Ahmed Al Hamadani is one of the many landlords who are losing income. Only a third of the 30 flats in his commercial building are now occupied by tenants. In the past 12 months he has lost about 96,000 rials (Dh916,000) in rents, he said.
"I know we need to find jobs for Omanis but we have to find ways to keep the expatriates in the country for the sake of the private sector economy," the Muscat-based landlord told The National. “I started letting this property in 2011 and all the flats were occupied until March 2017. Then they started forcing the private sector to replace foreign workers with the Omani workforce."
Politicians began an "Omanisation campaign" at the end of 2016, aiming to reduce the number of expatriates in the country to create jobs for Omanis.
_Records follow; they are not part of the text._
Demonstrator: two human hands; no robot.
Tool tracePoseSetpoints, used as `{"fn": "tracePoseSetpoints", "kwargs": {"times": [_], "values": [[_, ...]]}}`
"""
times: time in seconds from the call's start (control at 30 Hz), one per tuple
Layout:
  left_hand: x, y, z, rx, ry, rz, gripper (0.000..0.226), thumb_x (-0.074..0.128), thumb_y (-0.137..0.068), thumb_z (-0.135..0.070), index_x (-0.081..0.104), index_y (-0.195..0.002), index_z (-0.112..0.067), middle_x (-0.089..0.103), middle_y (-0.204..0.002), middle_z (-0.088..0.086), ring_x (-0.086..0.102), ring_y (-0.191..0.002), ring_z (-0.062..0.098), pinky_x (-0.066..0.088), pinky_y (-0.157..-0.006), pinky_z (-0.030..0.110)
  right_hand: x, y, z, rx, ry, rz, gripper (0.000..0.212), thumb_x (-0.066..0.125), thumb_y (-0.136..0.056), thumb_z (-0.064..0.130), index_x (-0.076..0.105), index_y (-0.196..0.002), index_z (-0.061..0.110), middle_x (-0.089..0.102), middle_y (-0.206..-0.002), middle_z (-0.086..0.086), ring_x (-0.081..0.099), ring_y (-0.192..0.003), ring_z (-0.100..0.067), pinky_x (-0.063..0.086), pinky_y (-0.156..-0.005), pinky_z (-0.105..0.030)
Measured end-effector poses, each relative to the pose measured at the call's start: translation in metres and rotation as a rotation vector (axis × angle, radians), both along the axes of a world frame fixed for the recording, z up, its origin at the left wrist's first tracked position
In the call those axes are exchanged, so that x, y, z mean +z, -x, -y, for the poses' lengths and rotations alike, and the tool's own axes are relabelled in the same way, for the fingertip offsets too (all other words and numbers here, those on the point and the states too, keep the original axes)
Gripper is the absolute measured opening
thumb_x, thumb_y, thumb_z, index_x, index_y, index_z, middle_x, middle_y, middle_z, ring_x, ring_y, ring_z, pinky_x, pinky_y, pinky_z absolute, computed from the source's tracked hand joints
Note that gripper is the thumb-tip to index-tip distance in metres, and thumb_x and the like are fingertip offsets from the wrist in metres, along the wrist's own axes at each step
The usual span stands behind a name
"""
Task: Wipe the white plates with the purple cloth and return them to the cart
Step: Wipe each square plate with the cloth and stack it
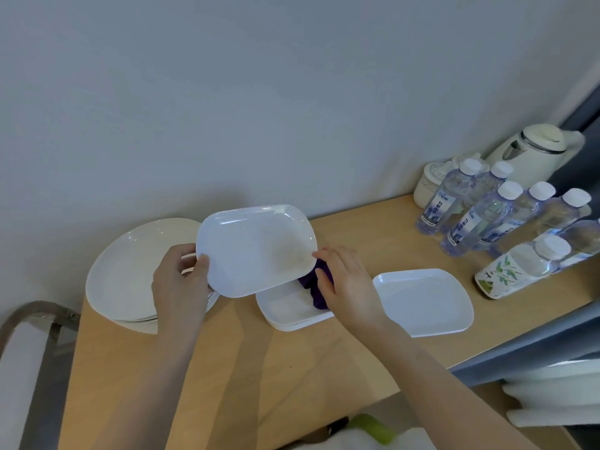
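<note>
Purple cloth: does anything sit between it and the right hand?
Nothing visible does. The right hand already grips the purple cloth beneath the raised plate, which the left hand holds by its edge.

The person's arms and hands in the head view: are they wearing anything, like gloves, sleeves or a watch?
Nothing is worn that shows. The left hand and the right hand are both bare, with no gloves, rings or tape visible. Both forearms are uncovered from the wrists down to the bottom of the picture, with no sleeve cuff, watch or bracelet in sight. Any clothing higher up lies outside the frame.
</note>
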State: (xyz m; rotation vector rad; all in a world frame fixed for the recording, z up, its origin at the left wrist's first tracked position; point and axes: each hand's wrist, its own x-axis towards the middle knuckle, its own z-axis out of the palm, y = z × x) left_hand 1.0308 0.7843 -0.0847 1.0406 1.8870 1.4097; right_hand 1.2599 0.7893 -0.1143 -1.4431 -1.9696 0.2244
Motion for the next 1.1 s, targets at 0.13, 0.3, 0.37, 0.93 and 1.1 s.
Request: {"fn": "tracePoseSetpoints", "kwargs": {"times": [0.13, 0.3, 0.37, 0.93, 1.1], "values": [[0.0, -0.004, -0.004, -0.039, -0.024, -0.026, 0.016, 0.056, -0.086, -0.014, 0.063, -0.095, -0.025, 0.064, -0.091, -0.009, 0.062, -0.087, 0.007, 0.057, -0.073, 0.048, -0.01, -0.003, -0.003, -0.011, 0.117, 0.003, 0.032, 0.051, -0.086, -0.005, 0.062, -0.115, 0.002, 0.062, -0.118, -0.008, 0.054, -0.108, -0.028, 0.041, -0.098, -0.04], [0.002, -0.01, -0.008, -0.103, -0.051, 0.017, 0.016, 0.057, -0.086, -0.012, 0.064, -0.097, -0.02, 0.065, -0.094, 0.0, 0.065, -0.086, 0.016, 0.058, -0.061, 0.037, -0.015, -0.01, -0.006, -0.002, 0.2, 0.022, 0.036, 0.061, -0.089, 0.017, 0.057, -0.124, 0.009, 0.054, -0.129, -0.005, 0.046, -0.12, -0.025, 0.036, -0.102, -0.036], [0.004, -0.017, -0.012, -0.131, -0.056, 0.053, 0.016, 0.057, -0.086, -0.01, 0.065, -0.093, -0.021, 0.066, -0.094, 0.005, 0.065, -0.082, 0.02, 0.058, -0.061, 0.039, -0.015, -0.013, -0.005, 0.061, 0.196, 0.079, 0.043, 0.069, -0.085, 0.027, 0.059, -0.123, 0.01, 0.054, -0.131, -0.005, 0.046, -0.122, -0.024, 0.036, -0.104, -0.036], [-0.026, -0.123, -0.032, -0.388, 0.128, 0.34, 0.028, 0.055, -0.087, -0.003, 0.064, -0.069, -0.023, 0.064, -0.067, -0.006, 0.063, -0.076, 0.023, 0.056, -0.056, 0.03, -0.027, -0.107, 0.017, -0.164, -0.223, 0.385, 0.043, 0.079, -0.063, -0.003, 0.074, -0.101, 0.015, 0.07, -0.108, -0.008, 0.067, -0.097, -0.028, 0.053, -0.086, -0.039], [-0.039, -0.163, -0.027, -0.546, 0.215, 0.212, 0.02, 0.046, -0.093, -0.012, 0.065, -0.101, -0.016, 0.066, -0.098, -0.001, 0.063, -0.097, 0.019, 0.057, -0.081, 0.04, -0.04, -0.146, 0.043, -0.207, -0.281, 0.487, 0.036, 0.067, -0.075, 0.001, 0.074, -0.104, 0.021, 0.071, -0.108, -0.002, 0.068, -0.098, -0.026, 0.054, -0.084, -0.038]]}}
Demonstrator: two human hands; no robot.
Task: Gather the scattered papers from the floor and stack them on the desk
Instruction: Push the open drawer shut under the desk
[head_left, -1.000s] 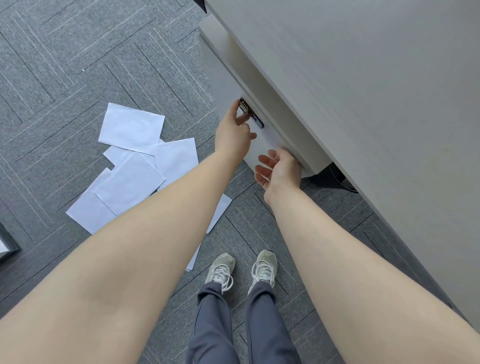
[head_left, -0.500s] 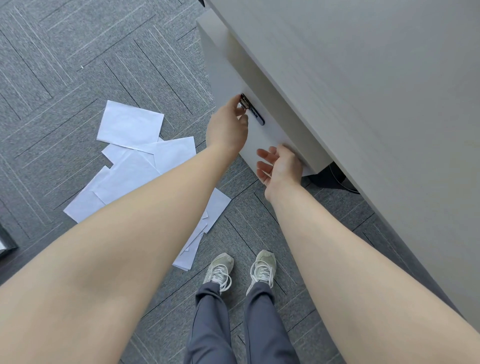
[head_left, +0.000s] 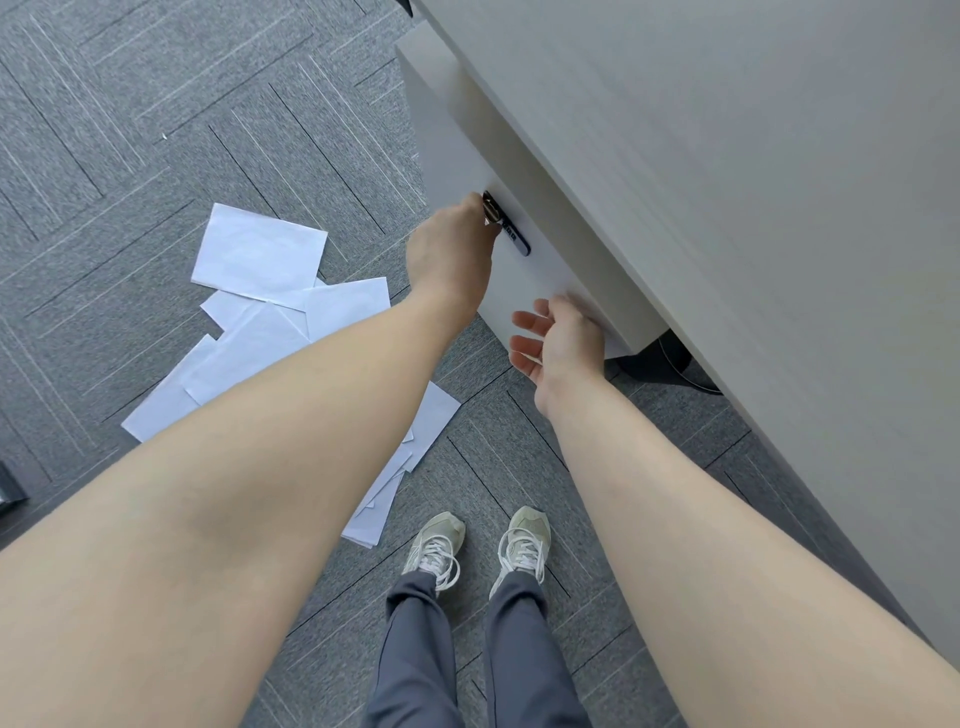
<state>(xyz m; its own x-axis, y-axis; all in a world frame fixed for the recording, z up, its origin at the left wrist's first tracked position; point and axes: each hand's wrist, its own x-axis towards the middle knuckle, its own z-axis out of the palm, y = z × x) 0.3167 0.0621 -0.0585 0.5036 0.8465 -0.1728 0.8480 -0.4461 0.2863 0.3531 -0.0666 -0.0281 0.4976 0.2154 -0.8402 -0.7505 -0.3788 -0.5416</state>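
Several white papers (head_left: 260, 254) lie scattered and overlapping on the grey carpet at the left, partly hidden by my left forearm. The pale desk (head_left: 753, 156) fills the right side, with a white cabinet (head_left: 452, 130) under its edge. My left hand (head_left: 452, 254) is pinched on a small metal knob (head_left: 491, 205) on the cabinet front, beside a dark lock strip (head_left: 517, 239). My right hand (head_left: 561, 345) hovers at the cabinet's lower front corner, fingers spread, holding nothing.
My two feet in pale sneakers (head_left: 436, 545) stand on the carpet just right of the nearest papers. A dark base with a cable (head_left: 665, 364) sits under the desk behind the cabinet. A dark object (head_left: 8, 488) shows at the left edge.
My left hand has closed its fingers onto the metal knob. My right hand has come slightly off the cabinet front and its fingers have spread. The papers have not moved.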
The government told the private sector it would withdraw incentives such as free commercial land, free training and subsidised business loans if companies did not nationalise a certain percentage of their staff.
The country is experiencing its worst job crisis in 40 years, according to the Ministry of Manpower, with unemployment at about 17 per cent.
The ministry renewed the nationalisation push last year, asking private companies to create 25,000 jobs for its nationals between by the middle of 2018.
Landlords say the cost of this job creation could be their bankruptcy as they struggle to make repayments on loans they used to build property.
“I am in arrears for over 125,000 rials in the last 12 months because I cannot meet the repayments from the bank loan I used to construct my block of flats in 2016," said Khamis Al Fahadi, 42, who owns a 35-apartment property in Muscat. "The interest is piling up and the bank is threatening to repossess the building because occupancy of the property is less than 20 per cent.”
At least 670 owners of commercial buildings in different areas of Oman are currently in financial trouble as they struggle to meet repayment obligations, an official at the Central Bank of Oman told The National.
“These commercial buildings are in imminent danger of repossession and regrettably, banks have the legal power to sell them off in auctions to recover their money," said the official, who asked to remain anonymous as he was not authorised to disclose statistics. "But the question is that will the banks recover all their money? There may not be many investors willing to buy commercial properties when expatriates are vacating them.”
According to the Ministry of Manpower, up to 60,000 Omanis, mostly graduates, are looking for work. The aim has been to create 40,000 to 50,000 jobs each year for the next five years, half of them in the private sector.
A ministry adviser said last month the Omanisation drive would continue and companies that did not to comply would be punished.
“If any company is found to be in non-compliance with the law, the ministry will not provide them any service, including issuance of new work permits and renewal of work cards,” said Mohammed Ghalib Al Hinai, adviser of Human Resource Planning.
He said the ministry had taken action in April against 199 private sector companies – which employed 16,544 expatriates – for not hiring Omani citizens. The ministry planned to stop issuing new work permits for expatriates in those companies and work permits for current expatriates would not be renewed after their contracts expired.
More than 115,000 foreign workers left Oman between March 2016 and March 2018 as a result of the Omanisation drive.
Property experts now fear a property crash is imminent.
“The problem is that too many landlords heavily depend on expatriates," Abdulhakeem Al Farsi, a retired investment banker, told The National. "It is bad time for landlords, especially for those who have used money from the banks to build their properties. They had it so good for many years but now the end is near.”